Remember that time I called this place a thought collection bin. Well, here goes.
Writers are supposed to do something called morning pages, where you push forward, writing whatever comes to mind and that clears your head for the day. I’ve never tried that before, so here’s an attempt:
Writer’s block isn’t supposed to exist. It’s supposed to be a matter of being willing to fail and having the wherewithal to keep going. There’s this saying: plumbers don’t get plumbing block, bankers don’t get banking block, accountants don’t get accounting block. And I tend to agree, that writer’s block is a luxury we afford ourselves. You can get stuck on a story, sure, but why not do something else and circle back.
And yet, here I am, trying to write just a couple morning pages and all I can muster is drivel about writer’s block.
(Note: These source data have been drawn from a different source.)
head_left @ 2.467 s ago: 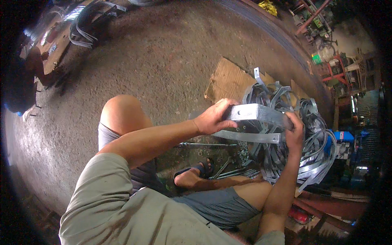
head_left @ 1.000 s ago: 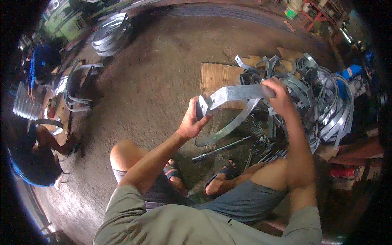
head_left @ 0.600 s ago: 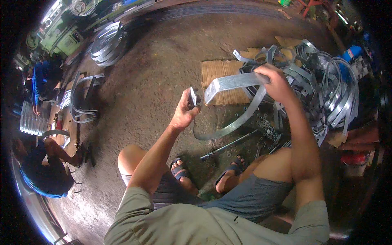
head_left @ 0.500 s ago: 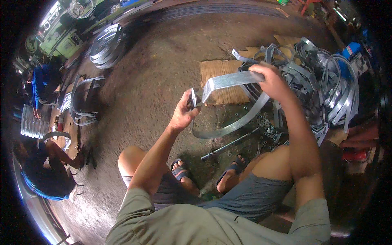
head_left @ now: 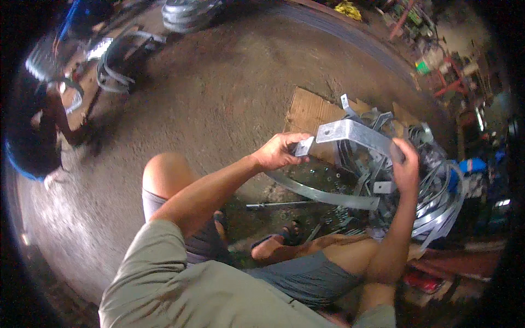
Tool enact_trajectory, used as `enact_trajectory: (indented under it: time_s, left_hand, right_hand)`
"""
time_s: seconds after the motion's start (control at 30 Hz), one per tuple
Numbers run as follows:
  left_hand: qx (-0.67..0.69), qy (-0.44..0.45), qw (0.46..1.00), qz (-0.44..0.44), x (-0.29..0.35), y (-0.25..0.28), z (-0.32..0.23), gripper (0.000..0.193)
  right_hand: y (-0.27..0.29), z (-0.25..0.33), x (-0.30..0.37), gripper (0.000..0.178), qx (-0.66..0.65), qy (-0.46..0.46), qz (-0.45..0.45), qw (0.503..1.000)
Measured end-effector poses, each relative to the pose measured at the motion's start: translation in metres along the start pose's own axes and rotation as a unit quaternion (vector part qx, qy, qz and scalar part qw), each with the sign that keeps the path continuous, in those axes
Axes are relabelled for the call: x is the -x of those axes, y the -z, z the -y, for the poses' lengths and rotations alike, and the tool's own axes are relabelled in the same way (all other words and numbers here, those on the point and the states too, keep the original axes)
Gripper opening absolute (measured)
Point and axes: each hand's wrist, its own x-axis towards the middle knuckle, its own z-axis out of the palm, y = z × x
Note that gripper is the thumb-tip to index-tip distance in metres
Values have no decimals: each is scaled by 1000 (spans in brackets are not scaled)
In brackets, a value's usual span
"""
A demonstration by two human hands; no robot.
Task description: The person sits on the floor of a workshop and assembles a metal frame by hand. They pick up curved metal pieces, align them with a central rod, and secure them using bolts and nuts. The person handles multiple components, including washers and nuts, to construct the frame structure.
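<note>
My left hand (head_left: pixel 278 151) is closed on the bent, flanged end of a curved metal strap (head_left: pixel 328 194), which arcs below it toward the right. My right hand (head_left: pixel 406 164) grips another bent metal band (head_left: pixel 355 133), its flat drilled end tilted up and pointing at my left hand. A small gap separates the two flanged ends. Whether the bands join beyond my right hand cannot be told. Under my hands, a long metal rod (head_left: pixel 279 205) lies on the floor beside scattered nuts and bolts (head_left: pixel 340 214).
A heap of curved metal straps (head_left: pixel 437 210) lies at my right, with cardboard (head_left: pixel 314 112) beside it. At the left edge another person (head_left: pixel 35 117) crouches near more curved straps (head_left: pixel 112 71). A stack of bands (head_left: pixel 188 15) stands at the far side.
The view has swung to the right. Both hands have turned the bands, so the flanged ends now face more toward me. My grip on each is kept.
</note>
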Motion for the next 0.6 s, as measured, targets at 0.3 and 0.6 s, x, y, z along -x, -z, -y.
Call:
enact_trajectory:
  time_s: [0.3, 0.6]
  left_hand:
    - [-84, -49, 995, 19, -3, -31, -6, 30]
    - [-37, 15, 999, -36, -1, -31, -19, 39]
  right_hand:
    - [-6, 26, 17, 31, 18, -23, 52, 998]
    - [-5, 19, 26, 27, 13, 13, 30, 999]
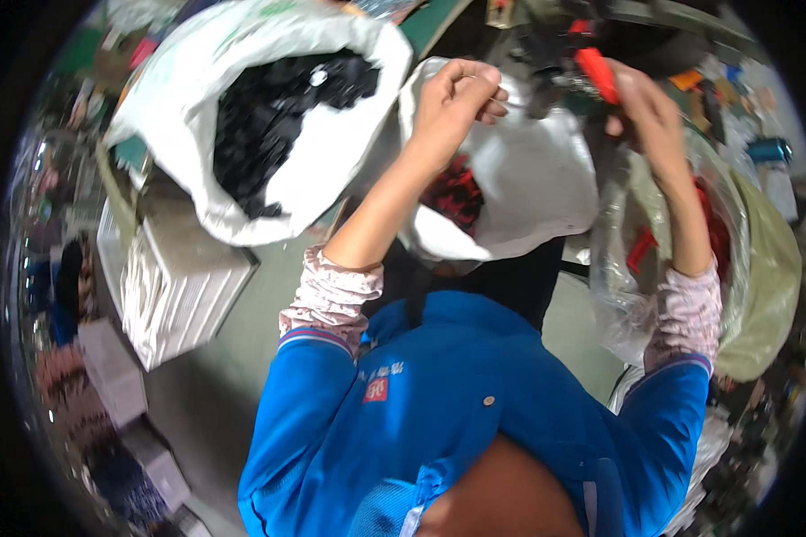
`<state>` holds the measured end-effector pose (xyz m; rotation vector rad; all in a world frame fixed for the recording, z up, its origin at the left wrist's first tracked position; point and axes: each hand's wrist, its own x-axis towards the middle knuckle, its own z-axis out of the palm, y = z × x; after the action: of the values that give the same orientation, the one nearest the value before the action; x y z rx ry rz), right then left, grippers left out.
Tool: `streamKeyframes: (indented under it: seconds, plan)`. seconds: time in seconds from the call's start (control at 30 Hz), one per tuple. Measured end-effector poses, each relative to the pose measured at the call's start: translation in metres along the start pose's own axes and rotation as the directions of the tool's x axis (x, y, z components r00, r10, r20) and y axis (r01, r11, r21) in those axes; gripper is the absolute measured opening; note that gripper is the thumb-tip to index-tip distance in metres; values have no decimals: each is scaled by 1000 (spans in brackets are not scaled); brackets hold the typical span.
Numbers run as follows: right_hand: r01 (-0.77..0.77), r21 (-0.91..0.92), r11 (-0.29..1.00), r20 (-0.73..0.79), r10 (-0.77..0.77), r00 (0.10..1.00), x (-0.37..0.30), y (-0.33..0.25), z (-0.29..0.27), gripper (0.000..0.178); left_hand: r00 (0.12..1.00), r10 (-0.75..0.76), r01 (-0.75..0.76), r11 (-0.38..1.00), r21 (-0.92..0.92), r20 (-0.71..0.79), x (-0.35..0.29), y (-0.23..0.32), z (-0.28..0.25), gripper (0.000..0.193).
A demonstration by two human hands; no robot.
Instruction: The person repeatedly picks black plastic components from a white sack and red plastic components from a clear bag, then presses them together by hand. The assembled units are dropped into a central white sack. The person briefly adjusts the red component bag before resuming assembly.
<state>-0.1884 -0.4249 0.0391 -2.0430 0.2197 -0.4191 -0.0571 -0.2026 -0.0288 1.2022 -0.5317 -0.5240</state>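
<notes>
My left hand (457, 107) is raised over a white sack (533, 192), thumb and fingers curled together. Whatever may be between its fingertips is hidden or too small to make out. Inside that sack lie small red and black parts (457, 192). Farther right, my right hand (649, 112) closes its fingers at a bright red plastic piece (597, 75). The piece sits against a dark metal device (546, 67), somewhat blurred. A large white sack (175, 107) full of black plastic parts (260, 116) stands open to the left of my left hand.
Below my right forearm is a clear-lined, olive sack (761, 286) with red parts (638, 251) inside. A stack of white boxes (184, 277) stands under the big left sack. A teal cylinder (769, 150) lies among clutter at the far right. Pale boxes (112, 371) line the left.
</notes>
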Motion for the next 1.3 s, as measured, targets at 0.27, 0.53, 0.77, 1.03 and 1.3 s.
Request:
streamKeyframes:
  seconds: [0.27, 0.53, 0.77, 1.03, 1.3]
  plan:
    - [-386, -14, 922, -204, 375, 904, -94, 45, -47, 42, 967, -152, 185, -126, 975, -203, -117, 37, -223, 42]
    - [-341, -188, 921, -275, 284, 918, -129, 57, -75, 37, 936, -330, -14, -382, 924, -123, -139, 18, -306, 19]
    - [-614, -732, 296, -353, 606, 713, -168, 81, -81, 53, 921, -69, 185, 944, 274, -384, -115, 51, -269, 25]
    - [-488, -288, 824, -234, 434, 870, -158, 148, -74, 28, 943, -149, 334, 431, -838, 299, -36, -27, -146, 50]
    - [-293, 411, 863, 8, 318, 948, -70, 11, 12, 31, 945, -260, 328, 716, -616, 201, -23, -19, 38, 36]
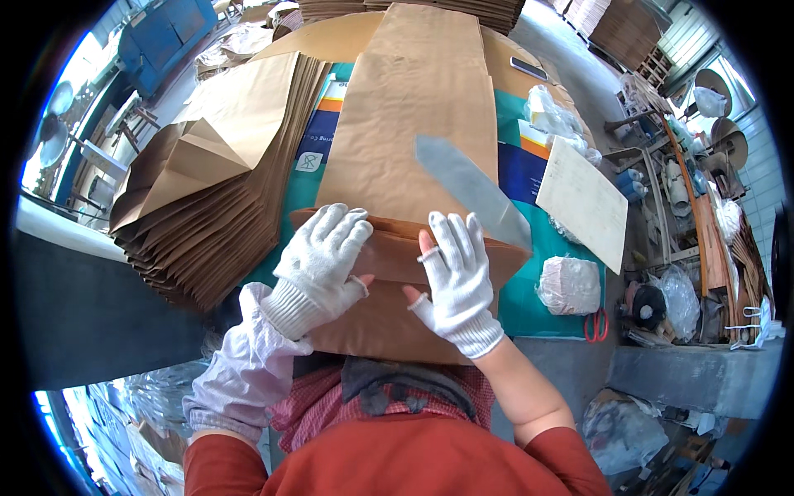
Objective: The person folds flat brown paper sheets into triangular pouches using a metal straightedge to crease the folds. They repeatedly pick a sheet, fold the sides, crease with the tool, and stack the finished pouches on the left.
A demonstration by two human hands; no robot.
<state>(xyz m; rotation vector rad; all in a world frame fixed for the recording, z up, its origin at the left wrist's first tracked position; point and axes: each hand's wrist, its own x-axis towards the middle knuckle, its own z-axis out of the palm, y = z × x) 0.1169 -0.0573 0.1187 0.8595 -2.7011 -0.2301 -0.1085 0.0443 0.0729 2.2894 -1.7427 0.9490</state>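
Observation:
A long brown paper bag (413,124) lies in front of me, with its near end folded into a flap (389,258). My left hand (322,256), in a white knit glove with a bare thumb tip, rests flat on the flap's left part, fingers stretched. On its right part lies my right hand (453,277), gloved alike, with the thumb and index tips bare and the fingers extended. Neither hand is wrapped round anything. Just beyond my right hand, a grey, pointed flat strip (471,182) lies slantwise on the bag, its near end by the fold's right corner.
A fanned stack of brown paper bags (223,207) stands at left. To the right are a pale board (583,202), a white wrapped bundle (569,286), red-handled scissors (596,326) and crumpled clear plastic (554,116). A phone (528,69) lies farther back on the table.

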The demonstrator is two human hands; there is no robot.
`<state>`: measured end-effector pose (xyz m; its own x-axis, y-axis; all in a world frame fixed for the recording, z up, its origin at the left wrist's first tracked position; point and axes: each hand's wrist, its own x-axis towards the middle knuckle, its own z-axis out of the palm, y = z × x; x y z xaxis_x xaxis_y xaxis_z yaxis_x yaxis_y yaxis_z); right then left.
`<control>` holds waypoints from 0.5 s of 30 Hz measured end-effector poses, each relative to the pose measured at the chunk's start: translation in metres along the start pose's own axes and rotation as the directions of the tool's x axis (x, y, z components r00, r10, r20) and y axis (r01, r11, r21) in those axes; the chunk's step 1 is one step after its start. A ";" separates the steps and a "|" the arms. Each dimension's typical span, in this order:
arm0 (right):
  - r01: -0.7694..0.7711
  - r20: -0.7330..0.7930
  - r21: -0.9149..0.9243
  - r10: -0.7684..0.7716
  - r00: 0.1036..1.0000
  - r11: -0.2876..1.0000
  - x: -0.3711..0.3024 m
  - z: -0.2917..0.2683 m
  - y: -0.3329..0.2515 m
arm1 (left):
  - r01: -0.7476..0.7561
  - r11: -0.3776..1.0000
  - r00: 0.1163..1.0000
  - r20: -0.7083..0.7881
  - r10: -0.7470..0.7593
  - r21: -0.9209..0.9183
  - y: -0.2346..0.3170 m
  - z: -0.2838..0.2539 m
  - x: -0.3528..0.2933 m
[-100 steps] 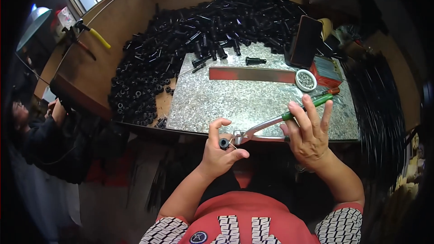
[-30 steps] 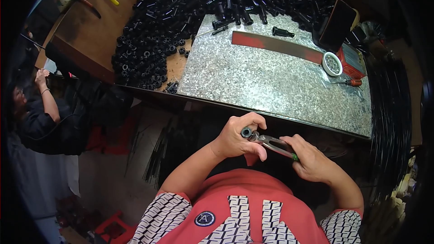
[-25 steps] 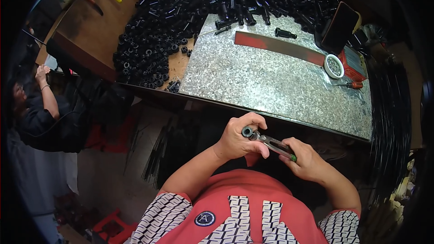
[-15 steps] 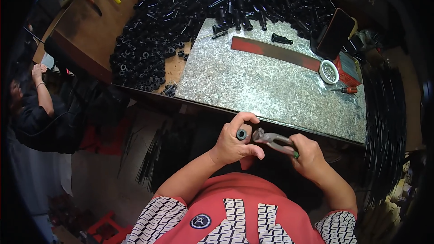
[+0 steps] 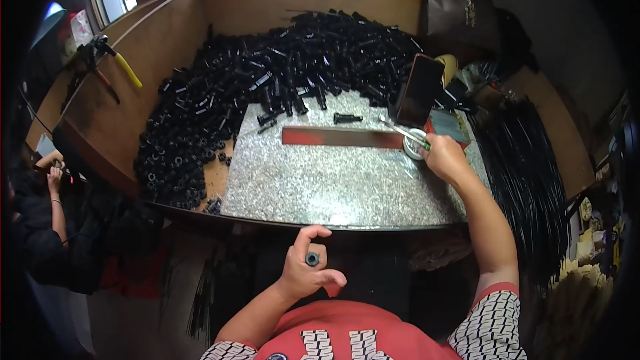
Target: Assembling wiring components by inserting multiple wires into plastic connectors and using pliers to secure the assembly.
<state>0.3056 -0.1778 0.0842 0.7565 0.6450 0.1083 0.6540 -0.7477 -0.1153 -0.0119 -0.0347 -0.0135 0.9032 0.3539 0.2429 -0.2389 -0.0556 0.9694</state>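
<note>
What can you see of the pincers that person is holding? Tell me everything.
The pincers are a slim tool, silvery and metallic-looking, with some green on the handle end beside the right-hand grip, which holds them. They slant, head pointing forward and left. In this view they cross over the white bowl; whether they touch it, I can't tell. The head is too small to show whether its jaws are closed.

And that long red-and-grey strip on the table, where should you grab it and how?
Probably by its red left end, pinched across the narrow width, coming from the person's side. The strip is long and lies left to right on the speckled board; its other end sits by the white bowl, crowded by the pliers in the right hand.
</note>
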 end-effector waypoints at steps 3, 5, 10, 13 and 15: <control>0.068 0.051 -0.095 -0.063 0.997 0.993 0.015 0.006 -0.006 | 0.038 0.999 0.999 -0.004 -0.038 -0.017 0.003 0.001 -0.003; 0.101 0.085 -0.161 -0.088 0.992 0.982 0.023 0.014 -0.002 | 0.063 0.998 0.998 0.002 -0.063 -0.007 0.006 0.003 -0.002; 0.119 0.038 -0.179 -0.114 0.993 0.977 0.029 0.011 -0.010 | 0.052 0.998 0.999 -0.002 -0.052 -0.025 0.001 0.001 -0.004; 0.108 0.070 -0.182 -0.097 0.993 0.977 0.027 0.006 -0.014 | 0.040 0.999 0.999 -0.004 -0.040 -0.008 0.002 -0.001 -0.003; 0.113 0.011 -0.176 -0.113 0.994 0.978 0.026 0.009 -0.010 | 0.022 1.000 1.000 0.002 -0.022 -0.007 0.002 -0.002 -0.002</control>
<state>0.3189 -0.1520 0.0790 0.6775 0.7272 0.1101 0.7241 -0.6858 0.0734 -0.0149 -0.0339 -0.0120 0.9090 0.3527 0.2220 -0.2220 -0.0410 0.9742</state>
Right now I’m drinking coffee, listening to really, really good, swaying music. And I can feel the caffeine starting to twist its way inside my head and I’m waking up. After sleep, you wake up and you’re still half there. One foot still dangling in that ether of the dream world. Now I’m all here. And I realize that I’ve started to put words down and there’s a long day ahead.
I love waking up. I hate the actual act, the climbing and rolling over. But I love knowing there is an entire day ahead of me. It’s why I don’t like to sleep either. I like being right here; how I feel tapping these keys. The feeling of coming to consciousness, and the day could be wide open. I guess that’s what morning pages are supposed to do. Break your brain out of the sleepy lock you might have put it in. Give it a chance to breathe and see what could be ahead.
The music is off. It’s a commercial on Spotify. I should really upgrade to premium.